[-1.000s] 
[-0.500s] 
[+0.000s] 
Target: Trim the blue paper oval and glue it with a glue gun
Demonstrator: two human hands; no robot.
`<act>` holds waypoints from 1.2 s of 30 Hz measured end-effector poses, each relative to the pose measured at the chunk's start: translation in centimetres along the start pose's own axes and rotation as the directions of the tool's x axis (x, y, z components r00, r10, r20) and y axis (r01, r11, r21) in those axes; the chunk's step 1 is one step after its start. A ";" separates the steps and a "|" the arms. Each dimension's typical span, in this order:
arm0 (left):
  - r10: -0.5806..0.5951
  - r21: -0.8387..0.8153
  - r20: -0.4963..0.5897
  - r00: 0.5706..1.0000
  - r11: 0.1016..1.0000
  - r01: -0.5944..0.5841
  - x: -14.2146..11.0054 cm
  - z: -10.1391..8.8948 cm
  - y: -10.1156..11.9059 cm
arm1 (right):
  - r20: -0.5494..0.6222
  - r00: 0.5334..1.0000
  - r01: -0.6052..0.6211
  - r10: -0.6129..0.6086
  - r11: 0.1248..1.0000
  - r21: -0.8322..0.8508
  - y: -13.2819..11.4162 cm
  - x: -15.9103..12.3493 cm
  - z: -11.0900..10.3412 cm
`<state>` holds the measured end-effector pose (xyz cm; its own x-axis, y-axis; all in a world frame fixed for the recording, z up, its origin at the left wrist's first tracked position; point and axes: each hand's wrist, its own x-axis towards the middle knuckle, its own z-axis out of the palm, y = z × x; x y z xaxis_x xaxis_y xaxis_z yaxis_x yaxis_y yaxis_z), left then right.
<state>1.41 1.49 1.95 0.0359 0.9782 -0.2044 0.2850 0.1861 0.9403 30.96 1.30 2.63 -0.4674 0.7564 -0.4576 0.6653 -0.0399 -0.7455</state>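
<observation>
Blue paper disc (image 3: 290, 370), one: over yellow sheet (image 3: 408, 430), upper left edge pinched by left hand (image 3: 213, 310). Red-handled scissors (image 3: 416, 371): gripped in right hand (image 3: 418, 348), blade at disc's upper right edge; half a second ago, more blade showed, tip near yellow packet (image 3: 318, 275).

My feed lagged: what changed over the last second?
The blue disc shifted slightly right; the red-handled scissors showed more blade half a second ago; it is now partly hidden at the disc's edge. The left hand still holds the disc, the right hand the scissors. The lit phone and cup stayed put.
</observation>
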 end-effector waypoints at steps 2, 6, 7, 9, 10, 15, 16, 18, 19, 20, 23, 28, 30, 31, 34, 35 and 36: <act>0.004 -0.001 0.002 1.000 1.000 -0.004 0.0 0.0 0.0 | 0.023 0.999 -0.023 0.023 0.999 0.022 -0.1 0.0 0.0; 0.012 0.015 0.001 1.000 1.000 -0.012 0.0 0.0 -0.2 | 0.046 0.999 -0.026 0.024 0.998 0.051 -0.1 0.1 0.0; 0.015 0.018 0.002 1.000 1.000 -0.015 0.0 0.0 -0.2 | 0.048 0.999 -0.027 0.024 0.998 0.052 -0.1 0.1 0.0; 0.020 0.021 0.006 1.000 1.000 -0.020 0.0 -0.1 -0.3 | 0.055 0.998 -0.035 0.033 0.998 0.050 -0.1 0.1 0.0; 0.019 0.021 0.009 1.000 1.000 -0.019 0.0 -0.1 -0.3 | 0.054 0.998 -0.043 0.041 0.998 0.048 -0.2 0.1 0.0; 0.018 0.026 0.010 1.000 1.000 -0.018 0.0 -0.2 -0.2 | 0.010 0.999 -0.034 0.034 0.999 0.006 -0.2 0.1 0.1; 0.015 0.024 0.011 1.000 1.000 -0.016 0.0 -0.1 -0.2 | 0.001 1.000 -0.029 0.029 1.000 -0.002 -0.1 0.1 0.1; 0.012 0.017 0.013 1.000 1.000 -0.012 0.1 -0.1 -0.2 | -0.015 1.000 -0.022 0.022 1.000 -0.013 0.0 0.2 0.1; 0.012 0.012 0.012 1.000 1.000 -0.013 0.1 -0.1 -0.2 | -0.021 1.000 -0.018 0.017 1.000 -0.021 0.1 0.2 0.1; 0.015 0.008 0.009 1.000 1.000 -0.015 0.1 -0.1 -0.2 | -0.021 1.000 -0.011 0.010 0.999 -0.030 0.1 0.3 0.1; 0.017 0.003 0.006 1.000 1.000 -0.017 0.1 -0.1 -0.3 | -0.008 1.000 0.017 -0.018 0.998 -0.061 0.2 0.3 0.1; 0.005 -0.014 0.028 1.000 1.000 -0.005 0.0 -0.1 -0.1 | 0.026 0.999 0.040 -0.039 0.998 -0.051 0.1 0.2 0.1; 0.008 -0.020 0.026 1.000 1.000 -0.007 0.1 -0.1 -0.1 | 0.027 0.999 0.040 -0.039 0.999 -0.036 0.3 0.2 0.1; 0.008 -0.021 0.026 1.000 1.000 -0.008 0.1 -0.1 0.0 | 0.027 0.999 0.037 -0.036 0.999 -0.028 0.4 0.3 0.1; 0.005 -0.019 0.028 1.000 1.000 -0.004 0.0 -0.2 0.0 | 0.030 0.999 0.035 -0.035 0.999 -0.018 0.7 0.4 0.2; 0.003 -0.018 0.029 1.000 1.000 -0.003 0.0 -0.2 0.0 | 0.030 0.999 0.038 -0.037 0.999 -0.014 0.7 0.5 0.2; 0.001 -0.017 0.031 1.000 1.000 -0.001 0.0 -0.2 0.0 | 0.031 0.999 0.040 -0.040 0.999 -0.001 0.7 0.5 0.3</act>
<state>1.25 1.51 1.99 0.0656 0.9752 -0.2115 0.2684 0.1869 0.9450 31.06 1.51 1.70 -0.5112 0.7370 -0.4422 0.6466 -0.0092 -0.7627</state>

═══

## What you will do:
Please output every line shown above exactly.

## Output of the exercise:
[-1.000s] 
[-0.500s] 
[+0.000s] 
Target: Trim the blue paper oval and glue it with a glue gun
Demonstrator: two human hands; no robot.
`<act>` holds waypoints from 1.2 s of 30 Hz measured end-effector poses, each relative to the pose measured at the chunk's start: translation in centimetres along the start pose's own axes and rotation as the directions of the tool's x axis (x, y, z components r00, r10, r20) and y axis (r01, r11, r21) in those axes; the chunk's step 1 is one step after its start. A ";" separates the steps and a "|" the arms. Each dimension's typical span, in this order:
arm0 (left):
  - r10: -0.5806..0.5951
  - r21: -0.8387..0.8153
  - r20: -0.4963..0.5897
  - r00: 0.5706..1.0000
  - r11: 0.1016..1.0000
  - r01: -0.5944..0.5841
  - x: -14.2146..11.0054 cm
  - z: -10.1391..8.8948 cm
  - y: -10.1156..11.9059 cm
arm1 (right):
  - r20: -0.5494..0.6222
  - r00: 0.5334..1.0000
  - r01: -0.6052..0.6211
  - r10: -0.6129..0.6086
  - r11: 0.1248..1.0000
  - r21: -0.8322..0.8508
  - y: -13.2819..11.4162 cm
  - x: -15.9103..12.3493 cm
  - z: -11.0900..10.3412 cm
`<state>` holds the measured end-effector pose (xyz cm; its own x-axis, y-axis; all in a world frame fixed for the recording, z up, its origin at the left wrist's first tracked position; point and axes: each hand's wrist, its own x-axis towards the middle knuckle, its own z-axis out of the palm, y = z × x; x y z xaxis_x xaxis_y xaxis_z yaxis_x yaxis_y yaxis_z), left then right.
<state>1.41 1.49 1.95 0.0359 0.9782 -0.2044 0.2850 0.1861 0.9403 30.96 1.30 2.63 -0.4674 0.7564 -0.4576 0.6653 -0.0399 -0.7455</state>
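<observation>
Blue paper disc (image 3: 290, 370), one: over yellow sheet (image 3: 408, 430), upper left edge pinched by left hand (image 3: 213, 310). Red-handled scissors (image 3: 416, 371): gripped in right hand (image 3: 418, 348), blade at disc's upper right edge; half a second ago, more blade showed, tip near yellow packet (image 3: 318, 275).

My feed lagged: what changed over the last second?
The blue disc shifted slightly right; the red-handled scissors showed more blade half a second ago; it is now partly hidden at the disc's edge. The left hand still holds the disc, the right hand the scissors. The lit phone and cup stayed put.
</observation>
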 end-effector waypoints at steps 2, 6, 7, 9, 10, 15, 16, 18, 19, 20, 23, 28, 30, 31, 34, 35 and 36: <act>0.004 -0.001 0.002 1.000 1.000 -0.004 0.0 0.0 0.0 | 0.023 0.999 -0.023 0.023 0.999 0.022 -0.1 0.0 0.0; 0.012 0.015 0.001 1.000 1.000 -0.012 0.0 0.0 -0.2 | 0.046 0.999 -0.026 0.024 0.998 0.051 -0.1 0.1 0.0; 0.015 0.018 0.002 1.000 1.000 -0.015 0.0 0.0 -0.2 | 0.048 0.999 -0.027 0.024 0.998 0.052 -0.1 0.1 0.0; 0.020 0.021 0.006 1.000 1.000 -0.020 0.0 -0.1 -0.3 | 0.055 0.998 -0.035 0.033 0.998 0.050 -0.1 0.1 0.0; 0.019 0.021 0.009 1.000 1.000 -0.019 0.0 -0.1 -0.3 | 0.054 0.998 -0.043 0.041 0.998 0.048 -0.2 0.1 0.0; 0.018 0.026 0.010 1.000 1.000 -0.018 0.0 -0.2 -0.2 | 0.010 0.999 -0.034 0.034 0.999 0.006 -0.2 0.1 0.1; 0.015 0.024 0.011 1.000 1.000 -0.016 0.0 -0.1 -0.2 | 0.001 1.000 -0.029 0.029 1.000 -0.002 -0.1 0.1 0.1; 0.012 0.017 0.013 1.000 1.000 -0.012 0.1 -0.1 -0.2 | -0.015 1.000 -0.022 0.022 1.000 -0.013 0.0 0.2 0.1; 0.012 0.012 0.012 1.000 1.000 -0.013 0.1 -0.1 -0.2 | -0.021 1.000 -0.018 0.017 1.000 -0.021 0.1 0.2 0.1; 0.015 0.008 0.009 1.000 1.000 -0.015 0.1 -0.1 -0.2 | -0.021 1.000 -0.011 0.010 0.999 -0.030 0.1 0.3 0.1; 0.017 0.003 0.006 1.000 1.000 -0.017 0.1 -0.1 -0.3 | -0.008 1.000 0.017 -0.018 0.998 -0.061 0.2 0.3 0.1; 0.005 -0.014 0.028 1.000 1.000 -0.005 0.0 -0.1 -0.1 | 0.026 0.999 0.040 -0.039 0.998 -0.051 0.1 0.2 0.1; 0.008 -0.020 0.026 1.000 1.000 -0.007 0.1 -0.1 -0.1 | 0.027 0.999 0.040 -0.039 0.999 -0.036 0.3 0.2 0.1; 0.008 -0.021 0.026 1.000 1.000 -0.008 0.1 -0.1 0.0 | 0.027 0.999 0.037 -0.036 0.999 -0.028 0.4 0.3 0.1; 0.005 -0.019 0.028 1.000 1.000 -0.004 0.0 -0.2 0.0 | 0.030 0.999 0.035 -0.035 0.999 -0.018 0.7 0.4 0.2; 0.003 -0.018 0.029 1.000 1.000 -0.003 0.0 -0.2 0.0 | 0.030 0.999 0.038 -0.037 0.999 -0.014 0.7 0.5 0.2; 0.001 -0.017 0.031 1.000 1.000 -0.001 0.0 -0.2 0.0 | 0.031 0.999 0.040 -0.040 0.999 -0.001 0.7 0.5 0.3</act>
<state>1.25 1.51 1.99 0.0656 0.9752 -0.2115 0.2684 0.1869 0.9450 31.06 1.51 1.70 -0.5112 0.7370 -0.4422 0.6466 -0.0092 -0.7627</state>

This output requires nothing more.